◆ **Exercise prompt**
Word for word, set down every line of the entries below from the line with "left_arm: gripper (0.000" to the line with "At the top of", including both, and no other line.

◆ **Information supplied**

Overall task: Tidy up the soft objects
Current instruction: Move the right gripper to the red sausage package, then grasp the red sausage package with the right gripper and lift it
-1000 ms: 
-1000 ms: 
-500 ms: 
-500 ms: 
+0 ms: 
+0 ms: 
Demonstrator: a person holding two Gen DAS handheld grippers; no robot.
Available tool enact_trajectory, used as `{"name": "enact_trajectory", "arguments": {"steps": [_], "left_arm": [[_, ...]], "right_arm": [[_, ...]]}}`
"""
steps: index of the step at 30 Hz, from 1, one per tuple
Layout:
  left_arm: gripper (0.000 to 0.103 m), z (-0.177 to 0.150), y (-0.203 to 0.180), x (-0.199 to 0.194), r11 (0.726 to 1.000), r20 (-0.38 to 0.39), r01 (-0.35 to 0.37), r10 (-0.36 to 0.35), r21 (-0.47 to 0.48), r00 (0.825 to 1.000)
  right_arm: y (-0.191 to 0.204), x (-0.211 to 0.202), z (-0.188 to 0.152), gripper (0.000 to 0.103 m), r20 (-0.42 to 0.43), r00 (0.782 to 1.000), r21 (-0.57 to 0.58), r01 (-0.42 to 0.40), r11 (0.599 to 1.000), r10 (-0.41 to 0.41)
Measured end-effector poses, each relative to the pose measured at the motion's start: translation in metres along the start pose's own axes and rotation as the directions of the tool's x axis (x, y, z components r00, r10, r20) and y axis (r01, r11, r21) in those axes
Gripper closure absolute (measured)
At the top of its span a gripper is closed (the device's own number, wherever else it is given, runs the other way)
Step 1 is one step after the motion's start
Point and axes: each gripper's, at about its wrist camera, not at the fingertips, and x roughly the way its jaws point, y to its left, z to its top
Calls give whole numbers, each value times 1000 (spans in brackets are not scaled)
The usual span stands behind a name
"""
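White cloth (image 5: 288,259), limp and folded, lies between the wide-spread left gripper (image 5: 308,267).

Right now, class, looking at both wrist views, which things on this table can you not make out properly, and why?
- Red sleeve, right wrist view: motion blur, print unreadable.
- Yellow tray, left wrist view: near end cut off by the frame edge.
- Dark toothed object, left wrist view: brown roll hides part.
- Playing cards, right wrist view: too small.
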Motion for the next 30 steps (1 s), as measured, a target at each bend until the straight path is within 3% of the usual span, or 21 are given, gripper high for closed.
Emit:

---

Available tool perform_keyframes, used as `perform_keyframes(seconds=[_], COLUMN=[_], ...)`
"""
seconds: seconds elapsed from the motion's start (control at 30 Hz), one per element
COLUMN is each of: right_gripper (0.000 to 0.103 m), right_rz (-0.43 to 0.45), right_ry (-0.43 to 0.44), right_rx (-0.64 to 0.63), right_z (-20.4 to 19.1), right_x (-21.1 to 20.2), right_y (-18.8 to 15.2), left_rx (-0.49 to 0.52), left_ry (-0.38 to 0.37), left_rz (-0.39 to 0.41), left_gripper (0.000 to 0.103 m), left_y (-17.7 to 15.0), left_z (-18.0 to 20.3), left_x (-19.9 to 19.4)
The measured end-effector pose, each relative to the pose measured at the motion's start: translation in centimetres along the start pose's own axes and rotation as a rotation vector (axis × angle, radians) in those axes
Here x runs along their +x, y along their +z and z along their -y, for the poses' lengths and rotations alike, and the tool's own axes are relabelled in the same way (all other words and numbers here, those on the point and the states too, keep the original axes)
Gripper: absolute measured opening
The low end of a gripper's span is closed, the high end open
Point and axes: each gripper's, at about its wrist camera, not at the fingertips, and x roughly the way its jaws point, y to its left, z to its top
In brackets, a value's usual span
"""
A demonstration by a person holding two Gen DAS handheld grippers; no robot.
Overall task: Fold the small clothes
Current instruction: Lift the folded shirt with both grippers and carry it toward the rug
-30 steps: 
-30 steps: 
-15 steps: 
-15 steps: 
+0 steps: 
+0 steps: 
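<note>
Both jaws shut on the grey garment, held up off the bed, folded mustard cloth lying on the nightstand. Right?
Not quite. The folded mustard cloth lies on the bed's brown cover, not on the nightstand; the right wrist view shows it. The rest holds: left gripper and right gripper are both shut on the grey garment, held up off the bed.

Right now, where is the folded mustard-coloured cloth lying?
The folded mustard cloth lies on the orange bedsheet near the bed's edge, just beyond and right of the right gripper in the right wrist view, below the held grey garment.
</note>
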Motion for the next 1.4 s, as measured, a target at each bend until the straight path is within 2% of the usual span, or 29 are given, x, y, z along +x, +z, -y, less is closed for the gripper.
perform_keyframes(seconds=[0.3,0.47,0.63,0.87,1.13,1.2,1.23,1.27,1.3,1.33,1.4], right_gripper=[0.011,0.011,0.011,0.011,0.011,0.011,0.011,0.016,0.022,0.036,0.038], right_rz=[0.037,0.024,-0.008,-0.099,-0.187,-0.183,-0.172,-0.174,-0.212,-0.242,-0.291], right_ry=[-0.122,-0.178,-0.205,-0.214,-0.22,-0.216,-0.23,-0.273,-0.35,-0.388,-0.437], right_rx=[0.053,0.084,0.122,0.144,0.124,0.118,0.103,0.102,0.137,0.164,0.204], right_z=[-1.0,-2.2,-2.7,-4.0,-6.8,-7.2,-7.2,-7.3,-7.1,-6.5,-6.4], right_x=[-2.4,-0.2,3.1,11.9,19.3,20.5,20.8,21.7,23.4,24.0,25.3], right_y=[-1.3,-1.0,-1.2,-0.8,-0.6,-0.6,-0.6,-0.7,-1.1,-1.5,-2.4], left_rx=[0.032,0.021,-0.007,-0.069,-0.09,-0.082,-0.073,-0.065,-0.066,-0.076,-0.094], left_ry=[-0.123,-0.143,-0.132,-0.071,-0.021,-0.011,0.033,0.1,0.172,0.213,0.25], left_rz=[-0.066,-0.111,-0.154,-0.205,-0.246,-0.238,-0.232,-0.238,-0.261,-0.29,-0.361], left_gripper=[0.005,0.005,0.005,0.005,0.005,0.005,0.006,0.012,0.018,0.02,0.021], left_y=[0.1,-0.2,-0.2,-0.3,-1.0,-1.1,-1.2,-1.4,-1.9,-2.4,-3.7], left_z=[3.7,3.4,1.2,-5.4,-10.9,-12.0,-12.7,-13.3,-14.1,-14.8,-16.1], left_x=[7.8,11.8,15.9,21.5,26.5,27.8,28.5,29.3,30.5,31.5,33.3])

◆ **Reply**
  left_arm: gripper (0.000 to 0.103 m), z (-0.177 to 0.150), y (-0.203 to 0.180), x (-0.199 to 0.194), r11 (0.726 to 1.000), r20 (-0.38 to 0.39), r01 (-0.35 to 0.37), r10 (-0.36 to 0.35), r21 (-0.47 to 0.48), r00 (0.825 to 1.000)
  right_arm: y (-0.191 to 0.204), x (-0.211 to 0.202), z (-0.188 to 0.152), gripper (0.000 to 0.103 m), r20 (-0.42 to 0.43), r00 (0.782 to 1.000), r21 (-0.57 to 0.58), r01 (-0.42 to 0.40), r11 (0.599 to 1.000), r10 (-0.41 to 0.41)
Measured end-effector poses, each relative to the pose measured at the motion's start: translation in metres along the start pose's own axes and rotation as the directions of the tool's x axis (x, y, z components r00, r10, r20) and y axis (r01, r11, r21) in those axes
Gripper closure absolute (measured)
At the top of its span a gripper is closed (the device's own number, wherever else it is given, runs the other way)

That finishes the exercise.